What carriers already know is that PSAPs' stumbling block is paying for the equipment and technology to handle wireless E-911 information. That's not surprising, Hoskins said, because pubic safety agencies' budgets are focused more on providing emergency response services than on information technology upgrades. "We've been in contact with several states and we've gotten strong expressions of interest," he said. "We said we have to build this thing in a way that it can fit in the operational budget of a PSAP."I think a big reason why it's receiving strong interest is it clearly hits public agencies on two fronts," Hoskins added. "First, it's affordable and, second, it takes a major headache off their hands."
According to Intrado's research, PSAPs would pay an average of more than $500,000 over five years to acquire and operate the equipment they need to handle wireless E-911 information. Intrado will provide PS-MAP as a service to PSAPs, with per-month fees determined by the number of dispatch positions an agency has. The company would not disclose its fee levels.
In addition to the service it will offer to PSAPs, Intrado already is offering wireless operators the three elements of E-911 service: mobile positioning centers, position determining entities and coordinate routing database. Routing databases determine to what PSAPs wireless 911 calls are routed, position entities interact with network-based or GPS location technologies to determine callers' locations and positioning centers combine that information to connect 911 calls.

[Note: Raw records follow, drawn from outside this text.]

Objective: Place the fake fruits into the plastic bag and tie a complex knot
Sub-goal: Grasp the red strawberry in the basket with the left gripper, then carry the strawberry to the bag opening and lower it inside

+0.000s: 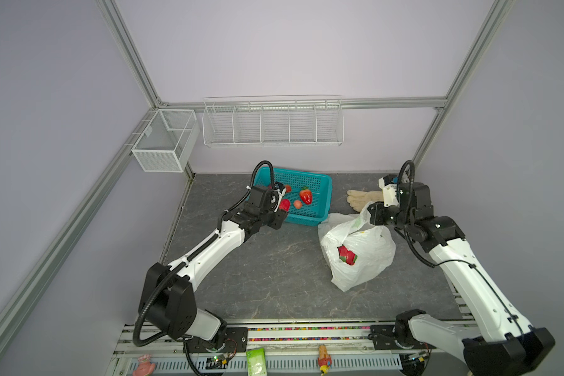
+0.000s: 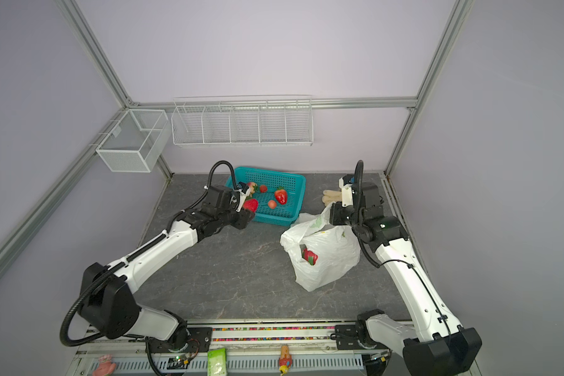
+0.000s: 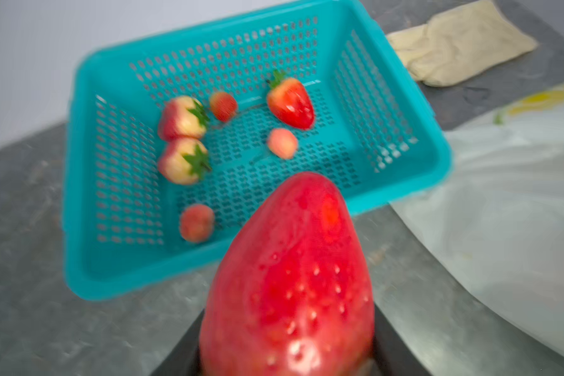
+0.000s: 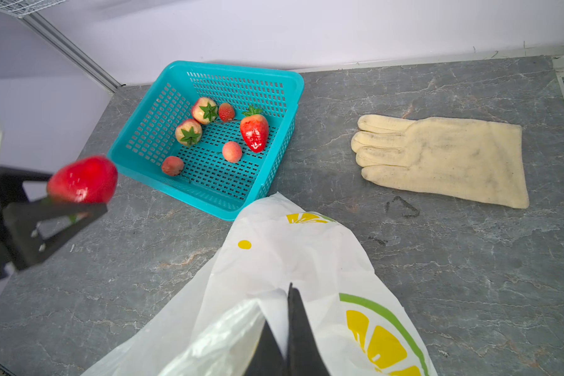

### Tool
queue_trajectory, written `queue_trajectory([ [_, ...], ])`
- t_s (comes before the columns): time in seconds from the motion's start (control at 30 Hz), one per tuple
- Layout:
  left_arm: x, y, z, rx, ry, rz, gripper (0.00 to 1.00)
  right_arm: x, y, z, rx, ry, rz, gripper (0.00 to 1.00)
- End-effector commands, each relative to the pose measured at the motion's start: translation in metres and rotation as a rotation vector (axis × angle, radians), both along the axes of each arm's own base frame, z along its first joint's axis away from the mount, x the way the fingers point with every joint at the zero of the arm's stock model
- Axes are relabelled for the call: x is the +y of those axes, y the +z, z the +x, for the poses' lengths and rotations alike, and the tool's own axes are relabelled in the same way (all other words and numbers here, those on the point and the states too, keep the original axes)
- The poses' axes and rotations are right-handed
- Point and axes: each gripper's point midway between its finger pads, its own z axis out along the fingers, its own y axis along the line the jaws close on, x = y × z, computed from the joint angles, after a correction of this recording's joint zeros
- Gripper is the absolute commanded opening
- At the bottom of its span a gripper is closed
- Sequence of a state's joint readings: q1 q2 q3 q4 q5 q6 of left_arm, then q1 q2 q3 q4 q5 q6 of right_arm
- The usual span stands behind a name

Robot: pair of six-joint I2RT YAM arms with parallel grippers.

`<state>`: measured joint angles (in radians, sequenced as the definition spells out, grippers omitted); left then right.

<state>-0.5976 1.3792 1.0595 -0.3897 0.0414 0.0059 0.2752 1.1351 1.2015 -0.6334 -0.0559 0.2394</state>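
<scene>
My left gripper is shut on a large bright red strawberry, held just over the near left corner of the teal basket; the same fruit shows between black fingers in the right wrist view. Several fake fruits remain in the basket: a red strawberry, two pale strawberries, a peach ball. The plastic bag, white with lemon prints, lies right of the basket with a red fruit inside. My right gripper is shut on the bag's upper edge, holding it raised.
A beige glove lies flat behind the bag near the back wall. White wire racks hang on the back wall and at the left corner. Small items sit along the front rail.
</scene>
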Motion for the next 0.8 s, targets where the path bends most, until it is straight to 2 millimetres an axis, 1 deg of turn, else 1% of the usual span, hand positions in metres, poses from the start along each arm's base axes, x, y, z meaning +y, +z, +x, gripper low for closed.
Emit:
queue_trajectory([
  [0.0, -0.018, 0.005, -0.053, 0.049, -0.024, -0.182, 0.39, 0.003, 0.008, 0.001, -0.032, 0.018, 0.031, 0.06],
  [0.07, -0.028, -0.003, -0.093, 0.069, -0.097, -0.201, 0.39, 0.007, 0.01, 0.001, -0.029, 0.041, 0.034, 0.06],
  [0.13, -0.039, -0.011, -0.122, 0.078, -0.144, -0.211, 0.39, 0.01, 0.011, 0.0, -0.023, 0.058, 0.042, 0.06],
  [0.2, -0.056, -0.017, -0.146, 0.084, -0.204, -0.211, 0.4, 0.013, 0.012, 0.0, -0.021, 0.071, 0.051, 0.06],
  [0.27, -0.075, -0.021, -0.16, 0.083, -0.255, -0.192, 0.39, 0.014, 0.012, -0.001, -0.021, 0.075, 0.054, 0.06],
  [0.4, -0.124, -0.025, -0.185, 0.103, -0.385, -0.166, 0.38, 0.011, 0.016, -0.004, -0.023, 0.071, 0.04, 0.06],
  [0.5, -0.152, -0.022, -0.198, 0.119, -0.463, -0.17, 0.38, 0.007, 0.02, -0.007, -0.032, 0.061, 0.032, 0.06],
  [0.57, -0.162, -0.014, -0.203, 0.121, -0.497, -0.195, 0.37, 0.006, 0.019, -0.009, -0.027, 0.058, 0.024, 0.06],
  [0.67, -0.168, 0.004, -0.201, 0.088, -0.507, -0.241, 0.36, 0.005, 0.017, -0.014, -0.02, 0.063, 0.022, 0.06],
  [0.77, -0.178, 0.021, -0.199, 0.05, -0.512, -0.322, 0.36, 0.005, 0.013, -0.018, -0.009, 0.062, 0.027, 0.06],
])
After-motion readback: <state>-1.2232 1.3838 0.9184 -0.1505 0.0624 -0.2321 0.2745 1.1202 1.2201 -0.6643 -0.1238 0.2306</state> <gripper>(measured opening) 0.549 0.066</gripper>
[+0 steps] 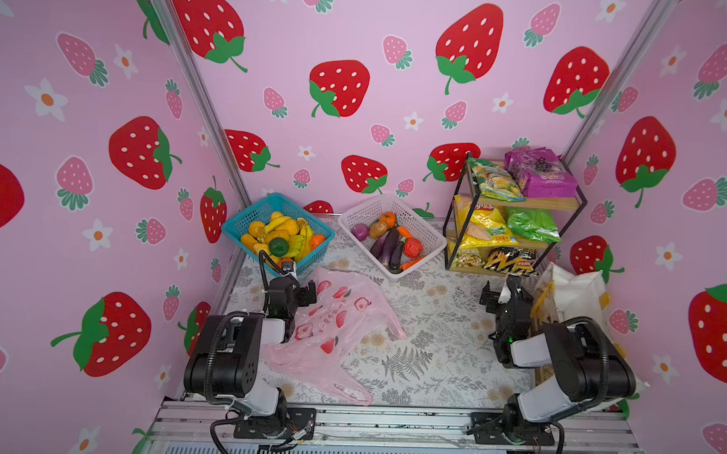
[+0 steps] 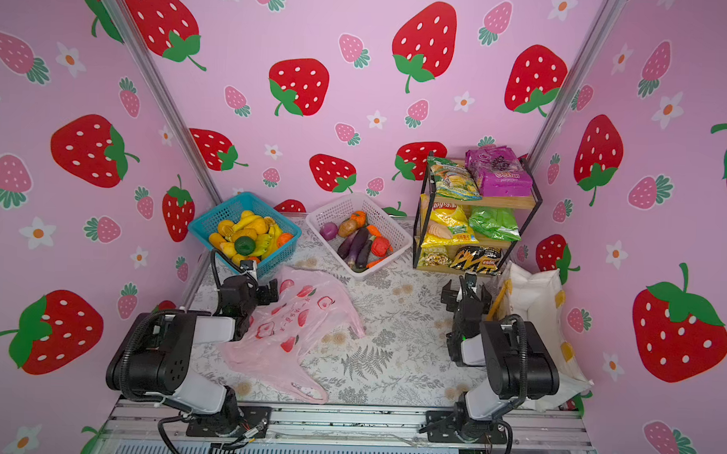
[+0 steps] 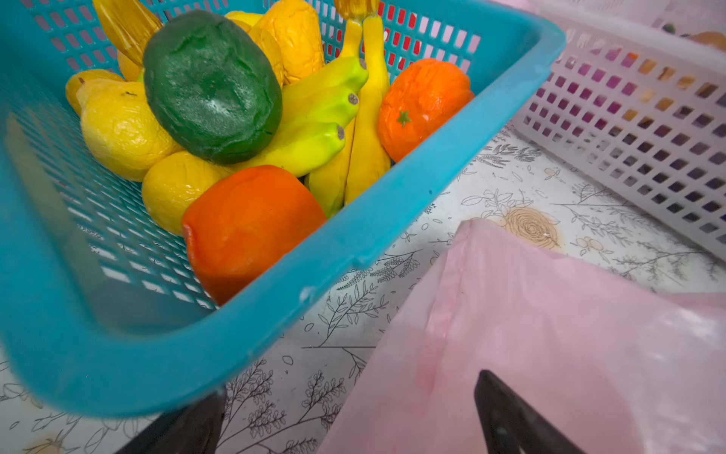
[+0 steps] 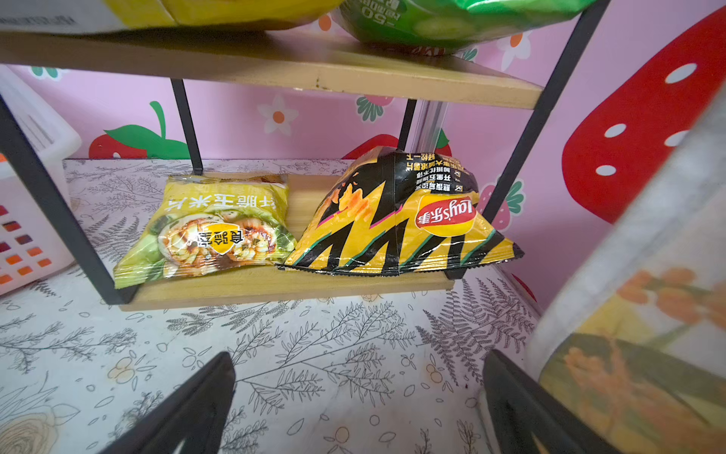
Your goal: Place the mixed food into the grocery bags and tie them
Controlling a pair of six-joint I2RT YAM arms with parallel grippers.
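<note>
A thin pink grocery bag (image 1: 333, 331) (image 2: 291, 329) lies flat on the table. My left gripper (image 1: 299, 282) (image 3: 351, 387) stands open at its far edge, just in front of the blue basket (image 3: 393, 220). In that basket a dark green round fruit (image 1: 279, 246) (image 3: 212, 86) rests on yellow and orange toy fruits. The white tote (image 1: 576, 293) (image 4: 636, 314) with yellow handles stands at the right wall. Beside it my right gripper (image 1: 500, 289) (image 4: 359, 355) is open and empty, facing the shelf. The yellow crisp packet (image 1: 482, 224) and green packet (image 1: 532, 223) lie on the middle shelf.
A white basket (image 1: 354, 215) of toy vegetables stands at the back centre. The black-framed shelf rack (image 1: 453, 223) holds a purple packet (image 1: 538, 171) on top and a black-and-yellow packet (image 4: 393, 228) at the bottom. Pink walls close in on three sides.
</note>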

Intrado uses SignalSoft'sposition-determining software and servers from Compaq Computers [CPQ] for its mobile positioning centers. It is building a nationwide coordinate routing database and is contracted to provide that information for 22 U.S. wireless carriers, including seven of the 10 largest, Hoskins said."One of the things that we do is we can provide the entire bundle of services, or we can provide just the coordinate routing service," he said.
Alcatel provides mobile positioning centers for wireless location systems. "It's the piece that takes all your different elements and ties them together," Dyer said.
The Bottom Line
Despite the commercial potential of location technologies and the opportunity PSAPs would have with Intrado's PS-MAP to handle wireless E-911 information, mobile service providers' interest in location technologies still isn't overwhelming. VoiceStream Wireless [DT] last September received a one-year waiver from meeting the FCC's October deadline for being able to transmit location information to PSAPs, and AT&T Wireless [AWE] and Nextel Communications [NXTL] are asking for similar extensions.